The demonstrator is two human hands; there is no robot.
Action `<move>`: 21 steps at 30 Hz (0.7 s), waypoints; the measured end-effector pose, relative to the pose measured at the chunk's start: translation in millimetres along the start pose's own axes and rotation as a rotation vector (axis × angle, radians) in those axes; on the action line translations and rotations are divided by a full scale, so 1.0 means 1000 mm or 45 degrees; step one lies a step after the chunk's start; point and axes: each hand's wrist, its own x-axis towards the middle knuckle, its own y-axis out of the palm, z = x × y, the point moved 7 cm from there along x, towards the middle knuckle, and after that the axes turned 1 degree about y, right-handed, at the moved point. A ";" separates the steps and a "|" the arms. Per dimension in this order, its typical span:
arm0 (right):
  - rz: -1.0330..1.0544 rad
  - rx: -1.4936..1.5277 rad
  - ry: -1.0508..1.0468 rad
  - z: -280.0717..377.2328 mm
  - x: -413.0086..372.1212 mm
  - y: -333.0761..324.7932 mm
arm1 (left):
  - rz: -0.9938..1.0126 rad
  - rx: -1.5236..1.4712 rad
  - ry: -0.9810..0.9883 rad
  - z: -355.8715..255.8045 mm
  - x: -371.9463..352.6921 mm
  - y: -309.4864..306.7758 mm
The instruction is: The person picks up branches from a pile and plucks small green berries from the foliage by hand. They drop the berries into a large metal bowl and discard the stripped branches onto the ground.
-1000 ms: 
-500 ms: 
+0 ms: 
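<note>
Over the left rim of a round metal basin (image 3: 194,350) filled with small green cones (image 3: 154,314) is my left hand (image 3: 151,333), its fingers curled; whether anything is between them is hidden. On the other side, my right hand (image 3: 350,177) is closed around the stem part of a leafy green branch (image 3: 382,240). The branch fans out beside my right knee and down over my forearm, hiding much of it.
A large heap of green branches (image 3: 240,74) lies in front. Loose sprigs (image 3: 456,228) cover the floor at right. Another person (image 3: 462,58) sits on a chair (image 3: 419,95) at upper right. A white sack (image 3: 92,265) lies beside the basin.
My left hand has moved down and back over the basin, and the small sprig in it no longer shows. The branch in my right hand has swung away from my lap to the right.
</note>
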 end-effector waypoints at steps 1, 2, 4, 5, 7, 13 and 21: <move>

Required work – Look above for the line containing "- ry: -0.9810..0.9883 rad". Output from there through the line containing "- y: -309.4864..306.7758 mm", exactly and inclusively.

Written answer –
  - ry: -0.9810..0.9883 rad
  - z: -355.8715..255.8045 mm
  - x: -371.9463..352.6921 mm
  - y: -309.4864..306.7758 mm

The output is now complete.